Of the lines in the data below, write out exactly those from the one holding "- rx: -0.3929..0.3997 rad" through the one holding "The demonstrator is", both included.
─── Listed records ───
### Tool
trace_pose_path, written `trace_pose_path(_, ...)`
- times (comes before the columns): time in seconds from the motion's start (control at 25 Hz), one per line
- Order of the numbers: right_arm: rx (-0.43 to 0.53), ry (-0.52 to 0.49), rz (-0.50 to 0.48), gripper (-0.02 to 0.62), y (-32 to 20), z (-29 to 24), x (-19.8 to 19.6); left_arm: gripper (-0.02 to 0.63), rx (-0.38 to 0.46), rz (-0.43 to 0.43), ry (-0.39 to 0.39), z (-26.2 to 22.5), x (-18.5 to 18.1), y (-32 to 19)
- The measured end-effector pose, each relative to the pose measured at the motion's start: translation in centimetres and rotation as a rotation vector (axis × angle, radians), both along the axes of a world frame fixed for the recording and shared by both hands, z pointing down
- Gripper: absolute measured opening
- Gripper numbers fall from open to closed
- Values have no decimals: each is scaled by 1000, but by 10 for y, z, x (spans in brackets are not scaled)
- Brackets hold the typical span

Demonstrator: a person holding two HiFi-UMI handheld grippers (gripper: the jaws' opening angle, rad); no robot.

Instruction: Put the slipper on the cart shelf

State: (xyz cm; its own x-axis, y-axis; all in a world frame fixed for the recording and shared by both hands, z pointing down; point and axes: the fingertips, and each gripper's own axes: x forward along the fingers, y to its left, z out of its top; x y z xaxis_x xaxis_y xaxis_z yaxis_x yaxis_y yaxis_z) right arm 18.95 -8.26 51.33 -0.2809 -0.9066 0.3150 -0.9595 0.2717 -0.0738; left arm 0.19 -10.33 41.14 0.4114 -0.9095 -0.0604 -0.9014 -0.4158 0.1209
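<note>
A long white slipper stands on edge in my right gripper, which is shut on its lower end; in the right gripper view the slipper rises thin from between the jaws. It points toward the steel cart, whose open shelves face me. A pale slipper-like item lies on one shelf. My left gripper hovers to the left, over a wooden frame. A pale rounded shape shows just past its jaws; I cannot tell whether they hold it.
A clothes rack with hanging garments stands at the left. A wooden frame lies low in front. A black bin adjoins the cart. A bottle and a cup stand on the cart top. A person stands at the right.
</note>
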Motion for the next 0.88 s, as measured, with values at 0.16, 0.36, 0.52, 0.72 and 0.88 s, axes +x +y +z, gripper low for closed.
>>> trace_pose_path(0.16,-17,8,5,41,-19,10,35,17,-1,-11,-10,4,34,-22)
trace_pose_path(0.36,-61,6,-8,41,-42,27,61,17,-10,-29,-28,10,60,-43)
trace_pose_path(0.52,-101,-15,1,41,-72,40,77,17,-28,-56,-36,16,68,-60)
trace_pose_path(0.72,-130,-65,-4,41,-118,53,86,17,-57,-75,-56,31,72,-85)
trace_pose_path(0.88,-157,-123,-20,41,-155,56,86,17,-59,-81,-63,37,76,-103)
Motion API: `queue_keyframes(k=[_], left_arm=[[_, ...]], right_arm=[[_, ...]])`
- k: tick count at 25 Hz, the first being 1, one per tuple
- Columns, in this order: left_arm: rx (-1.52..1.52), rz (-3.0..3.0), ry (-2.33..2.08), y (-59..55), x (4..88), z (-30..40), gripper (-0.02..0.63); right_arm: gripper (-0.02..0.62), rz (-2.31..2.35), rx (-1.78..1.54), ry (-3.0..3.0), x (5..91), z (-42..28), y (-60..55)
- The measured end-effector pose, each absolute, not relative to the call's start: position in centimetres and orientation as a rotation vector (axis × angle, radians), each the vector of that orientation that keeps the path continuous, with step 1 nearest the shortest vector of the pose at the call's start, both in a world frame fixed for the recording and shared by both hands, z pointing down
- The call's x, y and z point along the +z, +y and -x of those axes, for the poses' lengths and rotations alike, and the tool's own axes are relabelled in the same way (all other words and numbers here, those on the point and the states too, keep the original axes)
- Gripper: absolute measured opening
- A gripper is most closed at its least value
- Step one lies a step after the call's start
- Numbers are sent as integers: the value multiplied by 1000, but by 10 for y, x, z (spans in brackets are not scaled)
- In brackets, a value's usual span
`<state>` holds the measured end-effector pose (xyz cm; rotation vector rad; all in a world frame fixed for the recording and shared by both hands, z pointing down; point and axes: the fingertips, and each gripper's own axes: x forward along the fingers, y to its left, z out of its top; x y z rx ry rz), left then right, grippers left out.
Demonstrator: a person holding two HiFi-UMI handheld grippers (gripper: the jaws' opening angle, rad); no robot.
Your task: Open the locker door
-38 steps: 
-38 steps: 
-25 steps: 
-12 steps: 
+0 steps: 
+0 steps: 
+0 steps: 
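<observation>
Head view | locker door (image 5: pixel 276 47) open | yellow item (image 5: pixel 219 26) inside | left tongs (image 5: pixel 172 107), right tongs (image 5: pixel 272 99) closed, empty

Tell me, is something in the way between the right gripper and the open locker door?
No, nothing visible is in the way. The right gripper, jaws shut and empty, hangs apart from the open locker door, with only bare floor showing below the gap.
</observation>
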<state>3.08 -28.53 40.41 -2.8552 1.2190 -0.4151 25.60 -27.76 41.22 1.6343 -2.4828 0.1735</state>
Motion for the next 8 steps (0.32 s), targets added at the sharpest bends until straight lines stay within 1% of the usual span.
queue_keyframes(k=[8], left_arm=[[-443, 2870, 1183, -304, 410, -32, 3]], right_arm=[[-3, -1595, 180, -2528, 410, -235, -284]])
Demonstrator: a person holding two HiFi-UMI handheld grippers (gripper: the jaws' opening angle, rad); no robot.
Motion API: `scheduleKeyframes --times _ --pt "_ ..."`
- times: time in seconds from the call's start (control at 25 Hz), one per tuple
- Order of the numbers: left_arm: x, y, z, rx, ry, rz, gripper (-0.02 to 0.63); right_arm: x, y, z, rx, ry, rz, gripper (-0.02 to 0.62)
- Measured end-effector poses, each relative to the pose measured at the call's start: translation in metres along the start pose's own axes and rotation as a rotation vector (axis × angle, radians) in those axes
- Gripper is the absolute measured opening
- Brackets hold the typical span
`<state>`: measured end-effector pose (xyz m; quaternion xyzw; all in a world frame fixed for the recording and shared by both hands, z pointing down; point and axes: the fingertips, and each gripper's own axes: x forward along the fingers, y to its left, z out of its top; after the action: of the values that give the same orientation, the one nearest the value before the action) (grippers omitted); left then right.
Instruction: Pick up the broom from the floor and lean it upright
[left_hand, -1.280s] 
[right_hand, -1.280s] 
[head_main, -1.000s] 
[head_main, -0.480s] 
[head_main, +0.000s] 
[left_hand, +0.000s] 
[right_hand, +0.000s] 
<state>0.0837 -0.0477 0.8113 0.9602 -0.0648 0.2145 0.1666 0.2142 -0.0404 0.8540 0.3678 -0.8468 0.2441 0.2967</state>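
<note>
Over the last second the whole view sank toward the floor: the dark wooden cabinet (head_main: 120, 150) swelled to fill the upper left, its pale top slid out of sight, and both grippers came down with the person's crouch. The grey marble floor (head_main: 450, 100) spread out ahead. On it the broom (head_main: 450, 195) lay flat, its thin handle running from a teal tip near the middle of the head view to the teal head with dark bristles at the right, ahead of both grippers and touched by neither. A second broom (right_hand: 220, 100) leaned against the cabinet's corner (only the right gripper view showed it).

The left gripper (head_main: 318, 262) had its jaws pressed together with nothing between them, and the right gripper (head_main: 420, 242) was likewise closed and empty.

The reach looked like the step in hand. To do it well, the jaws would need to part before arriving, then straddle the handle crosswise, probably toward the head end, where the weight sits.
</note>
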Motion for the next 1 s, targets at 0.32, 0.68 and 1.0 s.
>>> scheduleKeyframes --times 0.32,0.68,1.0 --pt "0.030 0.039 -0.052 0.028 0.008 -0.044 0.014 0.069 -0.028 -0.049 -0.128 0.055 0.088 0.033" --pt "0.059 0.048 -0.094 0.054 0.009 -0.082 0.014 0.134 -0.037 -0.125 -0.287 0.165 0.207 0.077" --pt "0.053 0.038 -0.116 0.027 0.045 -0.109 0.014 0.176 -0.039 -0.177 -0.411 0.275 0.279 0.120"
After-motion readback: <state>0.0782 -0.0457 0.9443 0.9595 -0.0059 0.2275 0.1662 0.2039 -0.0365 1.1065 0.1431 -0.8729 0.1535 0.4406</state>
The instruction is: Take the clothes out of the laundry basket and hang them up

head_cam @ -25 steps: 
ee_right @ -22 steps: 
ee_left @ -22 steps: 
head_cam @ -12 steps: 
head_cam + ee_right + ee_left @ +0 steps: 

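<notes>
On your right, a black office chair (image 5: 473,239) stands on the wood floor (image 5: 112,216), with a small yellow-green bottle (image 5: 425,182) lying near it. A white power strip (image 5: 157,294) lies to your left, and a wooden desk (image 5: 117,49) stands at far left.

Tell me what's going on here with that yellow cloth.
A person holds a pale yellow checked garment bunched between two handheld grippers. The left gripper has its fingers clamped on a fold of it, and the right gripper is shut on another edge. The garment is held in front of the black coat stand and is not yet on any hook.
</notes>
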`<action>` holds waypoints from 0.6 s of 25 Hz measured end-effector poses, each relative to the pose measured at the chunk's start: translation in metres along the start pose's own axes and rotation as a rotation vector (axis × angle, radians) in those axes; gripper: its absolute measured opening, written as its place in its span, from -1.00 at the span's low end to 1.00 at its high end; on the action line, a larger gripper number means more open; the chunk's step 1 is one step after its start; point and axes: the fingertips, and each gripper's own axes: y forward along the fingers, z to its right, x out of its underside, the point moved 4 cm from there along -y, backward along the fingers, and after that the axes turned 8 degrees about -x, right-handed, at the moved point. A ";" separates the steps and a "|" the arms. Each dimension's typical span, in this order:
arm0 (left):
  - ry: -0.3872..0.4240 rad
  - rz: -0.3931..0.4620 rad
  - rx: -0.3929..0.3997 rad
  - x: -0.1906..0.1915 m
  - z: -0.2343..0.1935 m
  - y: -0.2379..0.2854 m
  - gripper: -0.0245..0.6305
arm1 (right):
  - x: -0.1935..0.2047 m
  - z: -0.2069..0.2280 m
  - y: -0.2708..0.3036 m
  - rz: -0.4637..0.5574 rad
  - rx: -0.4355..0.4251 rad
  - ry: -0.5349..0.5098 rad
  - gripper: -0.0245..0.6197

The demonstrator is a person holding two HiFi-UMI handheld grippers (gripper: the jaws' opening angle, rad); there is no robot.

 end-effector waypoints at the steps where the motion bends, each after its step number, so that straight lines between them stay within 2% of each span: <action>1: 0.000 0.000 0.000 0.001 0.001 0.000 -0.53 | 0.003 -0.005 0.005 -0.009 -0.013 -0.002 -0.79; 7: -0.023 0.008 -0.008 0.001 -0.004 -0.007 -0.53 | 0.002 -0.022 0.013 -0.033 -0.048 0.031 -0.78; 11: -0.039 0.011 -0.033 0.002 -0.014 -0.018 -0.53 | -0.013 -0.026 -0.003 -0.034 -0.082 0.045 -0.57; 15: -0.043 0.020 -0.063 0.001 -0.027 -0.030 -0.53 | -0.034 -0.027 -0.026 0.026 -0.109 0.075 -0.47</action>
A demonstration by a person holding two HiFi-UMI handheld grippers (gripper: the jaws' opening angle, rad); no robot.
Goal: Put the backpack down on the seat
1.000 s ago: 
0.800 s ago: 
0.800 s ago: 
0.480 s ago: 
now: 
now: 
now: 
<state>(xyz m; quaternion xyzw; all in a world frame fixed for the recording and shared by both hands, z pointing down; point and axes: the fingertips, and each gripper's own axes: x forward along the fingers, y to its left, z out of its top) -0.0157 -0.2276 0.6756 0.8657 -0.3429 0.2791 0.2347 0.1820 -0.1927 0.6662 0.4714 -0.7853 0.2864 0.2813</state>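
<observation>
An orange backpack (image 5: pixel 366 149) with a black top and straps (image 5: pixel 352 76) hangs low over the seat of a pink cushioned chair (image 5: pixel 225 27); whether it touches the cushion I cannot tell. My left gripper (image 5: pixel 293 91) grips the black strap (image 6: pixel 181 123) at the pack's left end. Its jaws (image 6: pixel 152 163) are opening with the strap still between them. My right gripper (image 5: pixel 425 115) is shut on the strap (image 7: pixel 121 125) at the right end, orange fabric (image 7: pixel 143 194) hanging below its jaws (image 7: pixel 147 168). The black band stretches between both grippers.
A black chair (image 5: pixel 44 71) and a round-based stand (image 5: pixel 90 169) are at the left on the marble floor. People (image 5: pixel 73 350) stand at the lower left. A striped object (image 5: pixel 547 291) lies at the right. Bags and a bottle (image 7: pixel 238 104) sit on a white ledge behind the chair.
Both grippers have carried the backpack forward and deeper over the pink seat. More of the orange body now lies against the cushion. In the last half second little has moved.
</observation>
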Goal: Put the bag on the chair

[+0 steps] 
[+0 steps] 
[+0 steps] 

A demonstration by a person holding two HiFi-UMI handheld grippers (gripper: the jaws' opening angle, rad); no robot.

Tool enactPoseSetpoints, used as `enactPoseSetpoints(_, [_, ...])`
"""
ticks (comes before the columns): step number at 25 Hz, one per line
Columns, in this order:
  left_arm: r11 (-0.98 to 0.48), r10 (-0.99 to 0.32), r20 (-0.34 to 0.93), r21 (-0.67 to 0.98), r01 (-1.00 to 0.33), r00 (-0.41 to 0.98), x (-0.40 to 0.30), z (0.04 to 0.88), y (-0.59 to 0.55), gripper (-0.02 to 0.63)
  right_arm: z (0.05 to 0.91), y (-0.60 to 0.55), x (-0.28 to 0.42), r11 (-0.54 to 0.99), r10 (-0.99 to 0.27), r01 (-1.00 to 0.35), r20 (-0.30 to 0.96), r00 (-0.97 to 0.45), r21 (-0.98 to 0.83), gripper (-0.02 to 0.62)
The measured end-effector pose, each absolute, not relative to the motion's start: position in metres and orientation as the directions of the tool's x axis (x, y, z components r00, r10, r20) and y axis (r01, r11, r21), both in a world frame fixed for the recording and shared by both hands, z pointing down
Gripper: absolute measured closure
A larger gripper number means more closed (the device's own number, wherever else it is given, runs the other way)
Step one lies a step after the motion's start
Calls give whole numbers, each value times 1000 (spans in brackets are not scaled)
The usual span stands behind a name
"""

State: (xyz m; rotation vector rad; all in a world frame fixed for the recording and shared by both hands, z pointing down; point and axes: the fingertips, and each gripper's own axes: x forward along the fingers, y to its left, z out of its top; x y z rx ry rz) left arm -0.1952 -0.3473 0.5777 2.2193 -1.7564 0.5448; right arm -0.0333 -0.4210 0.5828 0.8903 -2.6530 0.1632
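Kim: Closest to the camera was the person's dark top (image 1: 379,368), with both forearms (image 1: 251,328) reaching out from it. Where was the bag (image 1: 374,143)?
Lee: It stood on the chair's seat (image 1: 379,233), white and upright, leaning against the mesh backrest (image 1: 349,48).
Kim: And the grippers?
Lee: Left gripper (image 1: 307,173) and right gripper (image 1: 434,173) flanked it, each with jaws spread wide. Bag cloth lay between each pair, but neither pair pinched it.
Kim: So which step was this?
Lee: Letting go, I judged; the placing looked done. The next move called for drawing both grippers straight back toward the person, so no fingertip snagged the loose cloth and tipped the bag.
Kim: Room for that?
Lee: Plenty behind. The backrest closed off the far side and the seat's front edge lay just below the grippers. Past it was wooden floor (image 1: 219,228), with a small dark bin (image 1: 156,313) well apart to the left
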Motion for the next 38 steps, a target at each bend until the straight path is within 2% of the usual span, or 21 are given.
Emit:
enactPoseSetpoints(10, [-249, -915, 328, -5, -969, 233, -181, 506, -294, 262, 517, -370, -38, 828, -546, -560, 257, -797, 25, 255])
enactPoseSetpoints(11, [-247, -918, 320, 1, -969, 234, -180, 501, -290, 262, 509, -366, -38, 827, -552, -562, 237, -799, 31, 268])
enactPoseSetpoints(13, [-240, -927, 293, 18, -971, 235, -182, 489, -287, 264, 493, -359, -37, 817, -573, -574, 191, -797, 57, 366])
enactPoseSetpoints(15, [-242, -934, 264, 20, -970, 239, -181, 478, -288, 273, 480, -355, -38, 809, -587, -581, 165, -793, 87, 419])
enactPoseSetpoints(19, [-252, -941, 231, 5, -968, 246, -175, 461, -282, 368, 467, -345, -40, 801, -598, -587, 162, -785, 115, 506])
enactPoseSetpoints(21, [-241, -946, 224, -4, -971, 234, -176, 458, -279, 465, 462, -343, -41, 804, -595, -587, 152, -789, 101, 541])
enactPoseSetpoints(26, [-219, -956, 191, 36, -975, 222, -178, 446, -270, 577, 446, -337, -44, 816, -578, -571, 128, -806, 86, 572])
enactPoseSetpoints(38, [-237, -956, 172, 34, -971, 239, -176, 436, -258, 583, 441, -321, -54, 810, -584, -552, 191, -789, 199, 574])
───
### Result of the exercise:
  - rx: -0.3929..0.3997 rad
  - x: -0.1906..0.1915 m
  - z: -0.2343..0.1935 m
  - y: -0.2379..0.2854 m
  - gripper: -0.0245..0.6305
arm1 (right):
  - x: -0.1935..0.2047 m
  - z: -0.2069..0.2280 m
  - y: -0.2708..0.3036 m
  - rz: -0.4637..0.5574 rad
  - rx: -0.4355..0.4251 rad
  - ry: -0.5349..0.5098 rad
  - gripper: -0.0245..0.6197

The demonstrator is a person holding two HiFi-UMI handheld grippers (gripper: the jaws' opening angle, rad); there is no robot.

What appears above is the complete answer.